曽水に生きて 成瀬正成 下
16 大坂の役 冬の陣
大坂の役が始まる前の10月、江戸より駿府にいた義利公と頼将公に出陣の命がくだった。これにより、義利公は名古屋に入部。もちろん小吉も随行した。義利公にとって、今回の戦は初陣であった。だから小吉は小吉なりに、気を配り、準備に余念がなかった。月内に義利公は15,000の軍を率いて、大坂の堺に向かったが、既に堺の奉行所は、既に豊臣側は赤座直規、松島重利らが3,000の兵が取り囲んでおり、堺奉行の柴田正規は、既に岸和田に退いた後だった。そうした報告を受け、義利公は京の二条城に入り、家康公の到着を待った。家康公は義利公に遅れること4日で二条城に着かれた。

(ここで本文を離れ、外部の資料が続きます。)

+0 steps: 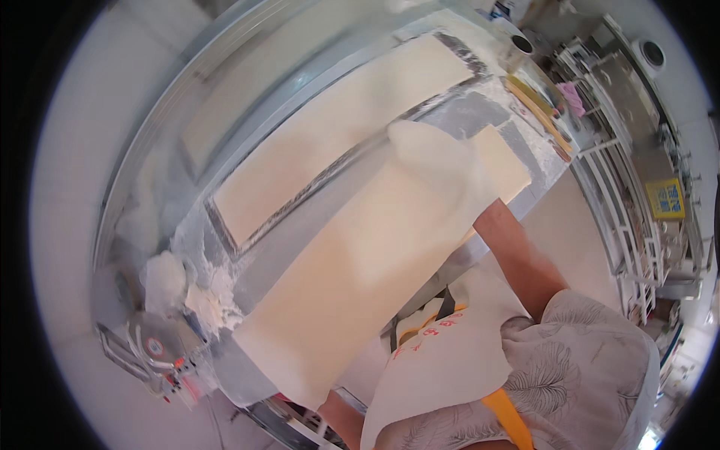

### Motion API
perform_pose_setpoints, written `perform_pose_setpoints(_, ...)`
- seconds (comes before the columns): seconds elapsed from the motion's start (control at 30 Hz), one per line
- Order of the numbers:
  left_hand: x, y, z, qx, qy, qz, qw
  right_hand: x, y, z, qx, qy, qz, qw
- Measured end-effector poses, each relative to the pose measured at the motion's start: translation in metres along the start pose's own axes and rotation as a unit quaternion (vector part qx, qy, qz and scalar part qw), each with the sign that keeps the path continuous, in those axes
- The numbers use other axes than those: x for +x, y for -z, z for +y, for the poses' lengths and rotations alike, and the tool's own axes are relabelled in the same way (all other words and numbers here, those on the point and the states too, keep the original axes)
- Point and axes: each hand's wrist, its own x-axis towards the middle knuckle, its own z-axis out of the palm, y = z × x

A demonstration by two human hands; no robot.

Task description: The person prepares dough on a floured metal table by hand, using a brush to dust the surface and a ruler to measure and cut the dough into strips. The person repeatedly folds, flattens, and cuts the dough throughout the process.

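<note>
A long, pale dough sheet (pixel 352 255) runs diagonally toward me, its far end lifted and curled over. My right forearm (pixel 529 262) rises to the sheet’s right edge, where the dough hides my right hand. My left forearm (pixel 341 416) reaches to the near end at the bottom, and that hand is also hidden under the dough. Another flat rectangle of dough (pixel 337 112) lies parallel behind, bordered by dark, floury margins. A further layer of dough (pixel 502 161) shows at the right, beneath the lifted sheet.
The floury steel worktop (pixel 270 281) has a clear raised panel along its back. A white bag and flour heap (pixel 214 296) sit at left, beside a metal machine (pixel 161 349). Wooden rods (pixel 536 105) and a cup (pixel 517 52) lie far right, near metal racks (pixel 600 187).
</note>
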Motion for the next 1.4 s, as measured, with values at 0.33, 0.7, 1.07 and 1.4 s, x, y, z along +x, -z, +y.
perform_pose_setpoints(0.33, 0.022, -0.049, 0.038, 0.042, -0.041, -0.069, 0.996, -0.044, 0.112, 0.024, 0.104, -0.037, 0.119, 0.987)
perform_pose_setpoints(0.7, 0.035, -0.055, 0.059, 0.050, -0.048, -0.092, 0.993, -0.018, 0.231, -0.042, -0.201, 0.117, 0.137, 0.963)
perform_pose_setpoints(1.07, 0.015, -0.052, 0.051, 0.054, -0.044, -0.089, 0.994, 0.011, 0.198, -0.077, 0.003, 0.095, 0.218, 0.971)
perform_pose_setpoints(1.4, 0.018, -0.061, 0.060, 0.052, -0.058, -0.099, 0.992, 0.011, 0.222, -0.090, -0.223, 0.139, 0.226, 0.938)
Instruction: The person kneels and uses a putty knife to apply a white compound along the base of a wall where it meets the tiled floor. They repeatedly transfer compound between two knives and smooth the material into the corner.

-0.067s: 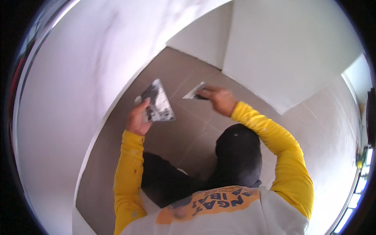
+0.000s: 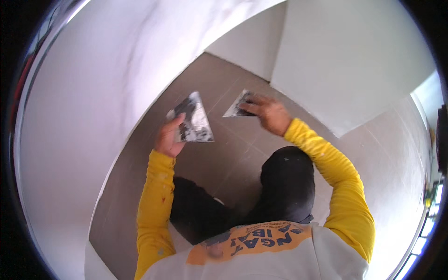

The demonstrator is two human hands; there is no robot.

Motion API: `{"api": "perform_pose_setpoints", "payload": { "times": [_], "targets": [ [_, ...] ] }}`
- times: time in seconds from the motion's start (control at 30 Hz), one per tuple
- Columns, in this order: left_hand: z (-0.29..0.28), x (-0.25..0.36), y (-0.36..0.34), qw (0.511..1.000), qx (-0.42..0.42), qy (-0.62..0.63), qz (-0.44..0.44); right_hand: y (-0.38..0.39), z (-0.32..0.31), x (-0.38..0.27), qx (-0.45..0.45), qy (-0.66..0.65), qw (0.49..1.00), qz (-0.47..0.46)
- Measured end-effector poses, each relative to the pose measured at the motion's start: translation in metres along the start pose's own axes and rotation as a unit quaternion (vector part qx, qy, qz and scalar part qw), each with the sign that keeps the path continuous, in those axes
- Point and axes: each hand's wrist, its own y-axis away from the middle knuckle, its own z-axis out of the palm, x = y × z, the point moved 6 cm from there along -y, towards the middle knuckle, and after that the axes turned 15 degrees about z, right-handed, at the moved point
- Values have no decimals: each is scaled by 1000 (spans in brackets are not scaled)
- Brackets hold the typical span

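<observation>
My left hand (image 2: 170, 137) is closed around a wide putty knife (image 2: 199, 122), thumb lying on its face. The metal blade is smeared with white and dark patches and flares to a broad edge. To the right, my right hand (image 2: 274, 115) grips a second putty knife (image 2: 237, 105), its blade pointing left toward the first one. Fingers lie over part of that blade and hide its handle. The two blades are apart, both held up over the floor.
A white wall (image 2: 88, 107) with faint grey streaks runs close along my left. Another white wall (image 2: 345, 60) stands ahead to the right, its corner reaching the brown tiled floor (image 2: 233, 149). My bent knee (image 2: 288, 179) in dark trousers is below my right hand.
Both hands and their knives sit slightly farther right in the picture, as the view shifts a little. The right knife has tilted, showing more of its blade. Both grips stay the same.
</observation>
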Motion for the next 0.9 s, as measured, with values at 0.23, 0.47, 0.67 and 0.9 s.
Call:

11月に入り、徳川軍の評議は本格的なものとなっていた。その場には先日まで、豊臣方の使者として活動し、鐘銘事件の弁明に来ていた片桐且元が、大坂周辺の地図を持って、参加をしていた。且元は加藤清正や福島正則と同じく、賤ヶ岳7本槍の1人で、豊臣家の重鎮であったが、秀頼の生母である淀君と対立。結局、弟の貞隆と共に大坂城を退却。今回の戦から、徳川軍に参加することになった。小吉は、いままでこの片桐且元と、話をしたことはなかった。それは片桐且元が、一緒に気さくに話が出来るような人ではなかったからだ。しかしこの日は、且元の方から声がかかったのだ。且元は「そなたのことは、亡き太閤殿下から武者揃えの話を聞いていて、1度会ってみたいと思っていた」と言い、機嫌良さげに「時が落ち着いたら、酒を一献かたむけながら、話をしたいものだ」と言い残して、その場を後にした。その後、片桐且元とは不思議な縁があり、次男之成の後室は、且元の娘であった。